> **Work to complete**: The answer is the data below, repeated exactly, with no pictures included.

%%

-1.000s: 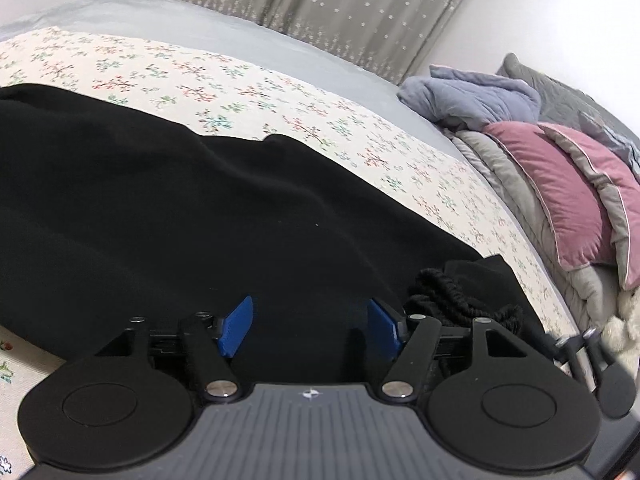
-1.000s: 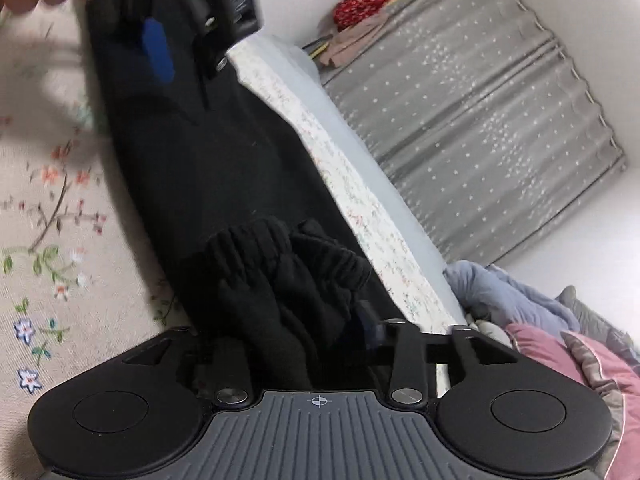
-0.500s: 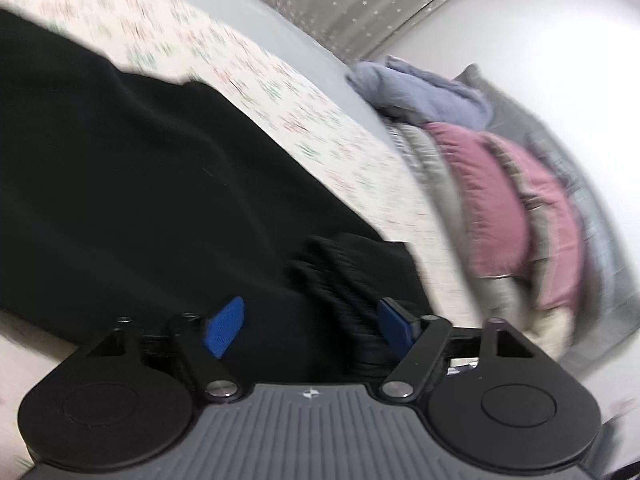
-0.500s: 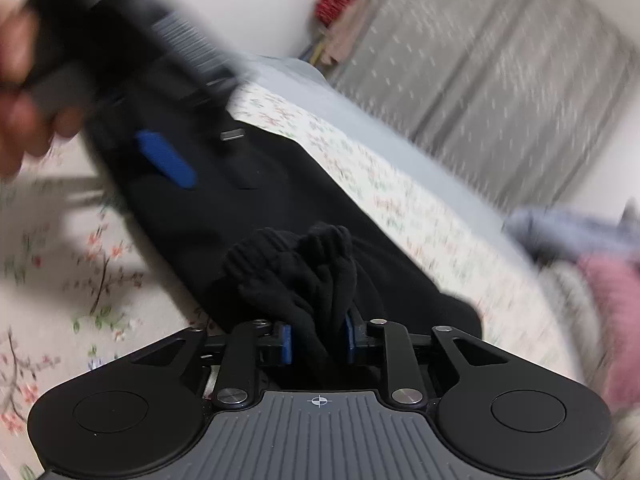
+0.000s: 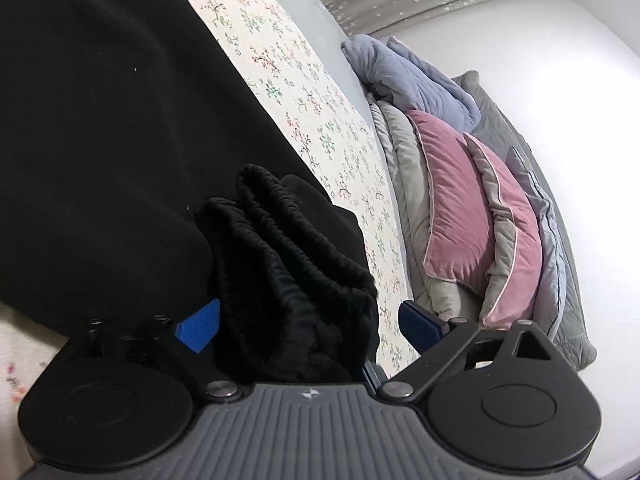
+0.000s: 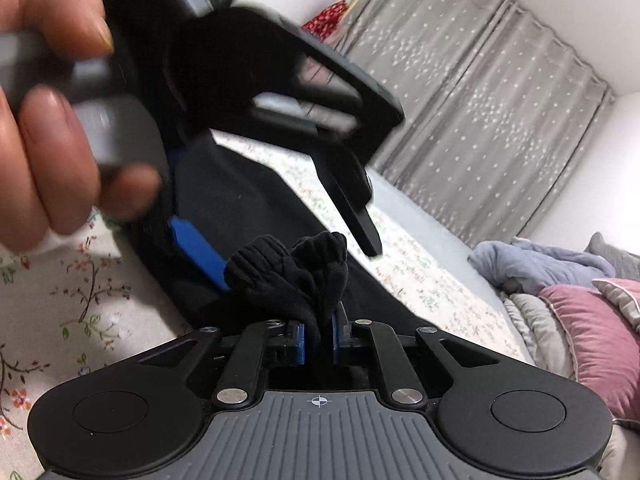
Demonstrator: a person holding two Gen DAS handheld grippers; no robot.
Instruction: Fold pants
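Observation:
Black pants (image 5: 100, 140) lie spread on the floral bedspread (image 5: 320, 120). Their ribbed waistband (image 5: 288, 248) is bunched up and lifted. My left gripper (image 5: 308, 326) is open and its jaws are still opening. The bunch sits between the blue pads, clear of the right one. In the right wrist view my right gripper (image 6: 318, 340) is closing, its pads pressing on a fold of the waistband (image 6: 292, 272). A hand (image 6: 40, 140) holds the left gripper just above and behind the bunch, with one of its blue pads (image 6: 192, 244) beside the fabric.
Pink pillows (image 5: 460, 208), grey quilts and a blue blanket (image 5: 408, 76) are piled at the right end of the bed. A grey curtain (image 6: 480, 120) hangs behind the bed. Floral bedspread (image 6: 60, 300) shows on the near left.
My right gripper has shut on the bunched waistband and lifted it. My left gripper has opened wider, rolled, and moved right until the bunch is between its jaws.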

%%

> **Response to this exercise**:
-1.000s: 
-1.000s: 
-0.500s: 
-0.500s: 
+0.000s: 
+0.000s: 
Demonstrator: a person holding two Gen DAS handheld grippers; no robot.
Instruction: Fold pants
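Observation:
Black pants (image 5: 100, 140) lie spread on the floral bedspread (image 5: 320, 120). Their ribbed waistband (image 5: 288, 248) is bunched up and lifted. My left gripper (image 5: 308, 326) is open and its jaws are still opening. The bunch sits between the blue pads, clear of the right one. In the right wrist view my right gripper (image 6: 318, 340) is closing, its pads pressing on a fold of the waistband (image 6: 292, 272). A hand (image 6: 40, 140) holds the left gripper just above and behind the bunch, with one of its blue pads (image 6: 192, 244) beside the fabric.
Pink pillows (image 5: 460, 208), grey quilts and a blue blanket (image 5: 408, 76) are piled at the right end of the bed. A grey curtain (image 6: 480, 120) hangs behind the bed. Floral bedspread (image 6: 60, 300) shows on the near left.
My right gripper has shut on the bunched waistband and lifted it. My left gripper has opened wider, rolled, and moved right until the bunch is between its jaws.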

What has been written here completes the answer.